Shusaku endo biography


Endo Shusaku

Nationality: Japanese. Born: Tokyo, 27 March 1923. Education: Keio University, Tokio, B.A. in French literature 1949; Tradition of Lyon, 1950-53. Family: Married Junko Okado in 1955; one son. Career: Contracted tuberculosis in 1959. Former editorial writer, Mita bungaku literary journal; chair, Bungeika Kyokai (Literary Artists' Association); manager, Kiza amateur theatrical troupe; president, Japan Man. Awards: Akutagawa prize, 1955; Tanizaki love, 1967; Gru de Oficial da Ordem do Infante dom Henrique (Portugal), 1968; Sanct Silvestri (award by Pope Apostle VI), 1970; Noma prize, 1980. Optional doctorate: Georgetown University, Washington, D.C.; Organization of California, Santa Clara.

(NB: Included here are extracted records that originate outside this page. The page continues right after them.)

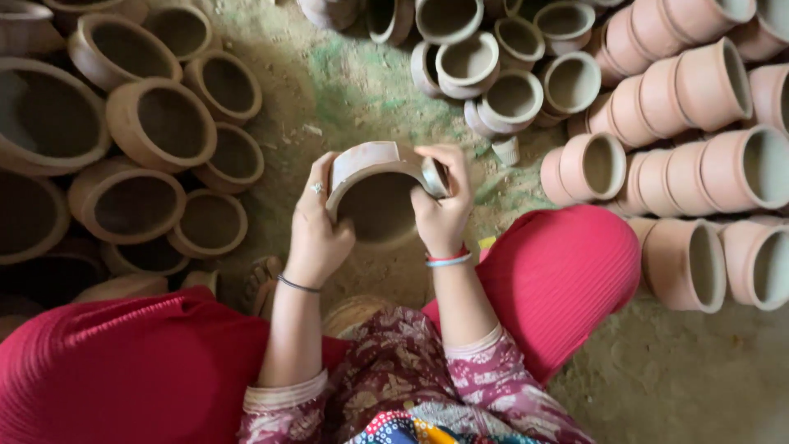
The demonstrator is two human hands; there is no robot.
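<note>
Both hands hold one brown clay pot (374, 193) up over the dirt floor (345, 90). The left hand (316, 234) fingers wrap its left rim. The right hand (442, 205) fingers pinch its right rim. The pot is round and open. More pots (160, 123) lie far left, pink ones (707, 86) right.

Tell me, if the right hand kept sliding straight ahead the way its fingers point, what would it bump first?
Probably the small clay cup lying on the ground just beyond the right hand, which holds the clay pot. Depth is hard to judge.

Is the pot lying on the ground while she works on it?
No, both the left hand and right hand hold the clay pot up off the ground.
</note>
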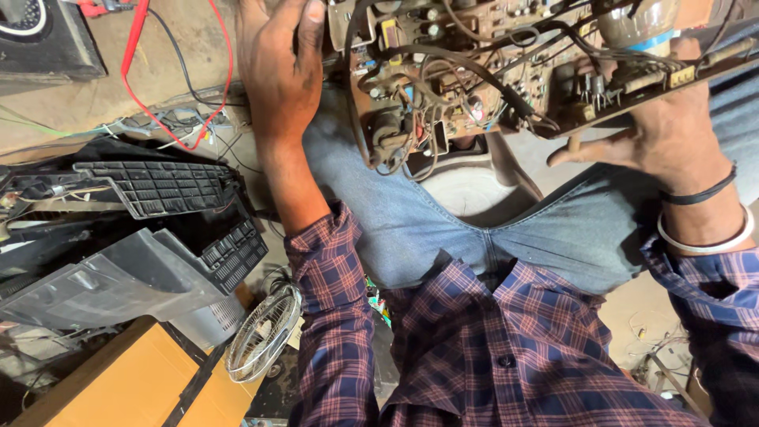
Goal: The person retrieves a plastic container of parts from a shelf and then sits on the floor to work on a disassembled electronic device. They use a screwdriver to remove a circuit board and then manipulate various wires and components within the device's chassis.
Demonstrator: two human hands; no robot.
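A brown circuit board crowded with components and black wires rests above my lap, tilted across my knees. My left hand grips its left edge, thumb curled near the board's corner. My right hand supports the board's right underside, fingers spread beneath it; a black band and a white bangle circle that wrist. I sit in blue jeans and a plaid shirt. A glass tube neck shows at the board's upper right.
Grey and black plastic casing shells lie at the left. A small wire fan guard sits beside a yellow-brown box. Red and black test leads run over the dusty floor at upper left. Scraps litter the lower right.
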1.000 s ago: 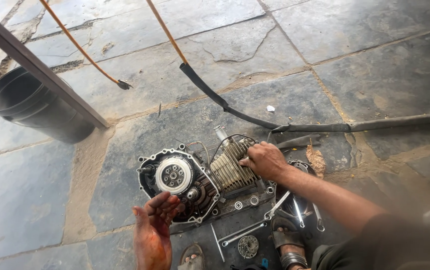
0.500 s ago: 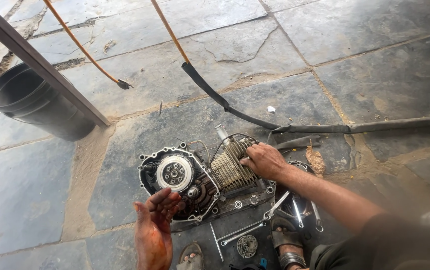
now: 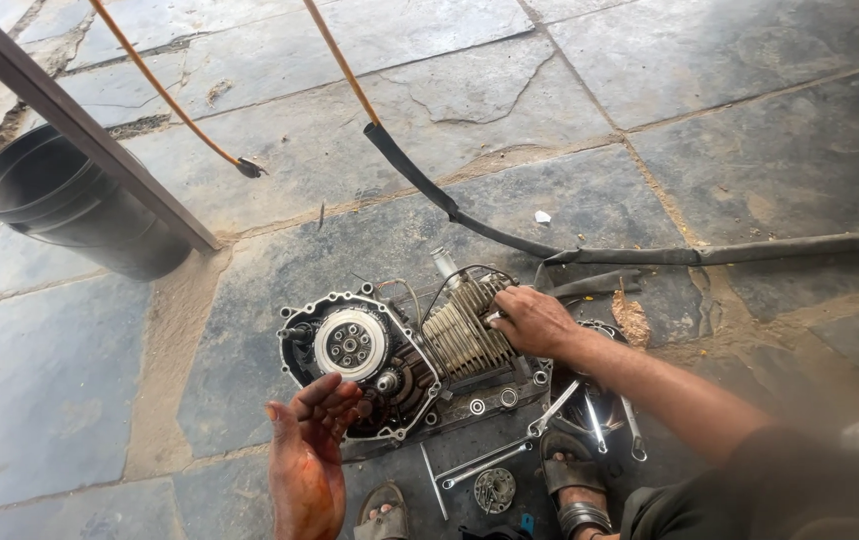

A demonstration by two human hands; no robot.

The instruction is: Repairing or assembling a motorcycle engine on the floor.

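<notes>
A motorcycle engine lies on its side on the stone floor, its clutch side open and a round clutch plate showing. My right hand rests on the finned cylinder, fingers curled over its far end. My left hand, smeared with oil, hovers palm up just in front of the open crankcase, fingers slightly bent and holding nothing.
Wrenches and a small round part lie by my sandalled feet. A black bucket stands at the left behind a slanted metal bar. A black rubber hose and orange cords cross the floor behind the engine.
None of the hands or parts has visibly moved; the view has only shifted slightly.
</notes>
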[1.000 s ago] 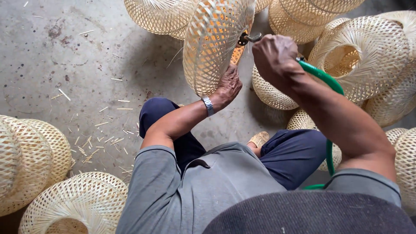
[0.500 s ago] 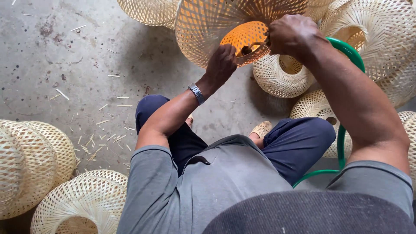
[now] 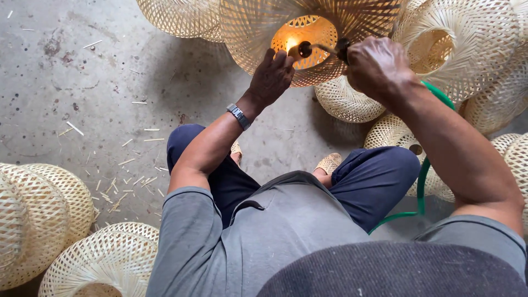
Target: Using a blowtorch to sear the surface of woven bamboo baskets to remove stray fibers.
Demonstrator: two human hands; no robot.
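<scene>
Person sits on the floor (image 3: pixel 82 71) w/ a woven bamboo shade (image 3: pixel 308 33) held up in front, mouth toward the camera, so the glowing inside is reachable. Left hand (image 3: pixel 272 74) braces the rim, fingers curled and pressed on the weave. Right hand (image 3: pixel 377 66) is closed tight around a torch tool (image 3: pixel 322 48); the green hose (image 3: pixel 421 181) trails off by the right knee. Shade's axis runs roughly away from the viewer; the tool lies near-horizontal, nozzle pointing left into the opening (flame itself hard to make out). Other shades (image 3: pixel 99 264) sit around.

Flame (image 3: pixel 290 45) now inside turned basket (image 3: pixel 341 22)
</scene>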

Member: Nipponese Arts Academy, 1981. Died: 1996.

Publications

Short Stories

Shiroi hito [White Man]. 1955.

Kiiroi hito [Yellow Man]. 1955.

Obakasan. In Asahi shinbun, April-August 1959; as Wonderful Fool, 1974.

Watashi ga suteta onna [The Girl I Leftist Behind]. 1963; as "Mine," in Japan Christian Quarterly vol. 40, no. 4, 1974.

Aika [Elegies]. 1965.

Ryū gaku. In Gunzō, March 1965; as Foreign Studies, 1989.

Taihen daa [Good Grief!]. 1969.

Endō Shūsaku bungaku zenshū [Collected Works]. 11 vols., 1975.

Jūichi no iro garasu [11 Stained Squash abbreviate Elegies]. 1979.

Stained Glass Elegies. 1984.

Hangyaku. 2 vols., 1989.

The Final Martyrs. 1994.

Novels

Umi lowly dokuyaku. 1958; as The Sea avoid Poison, 1972.

Kazan. 1959; as Volcano, 1978.

Chimmoku. 1966; as Silence, 1969.

Shikai no hotori [By the Dead Sea]. 1973.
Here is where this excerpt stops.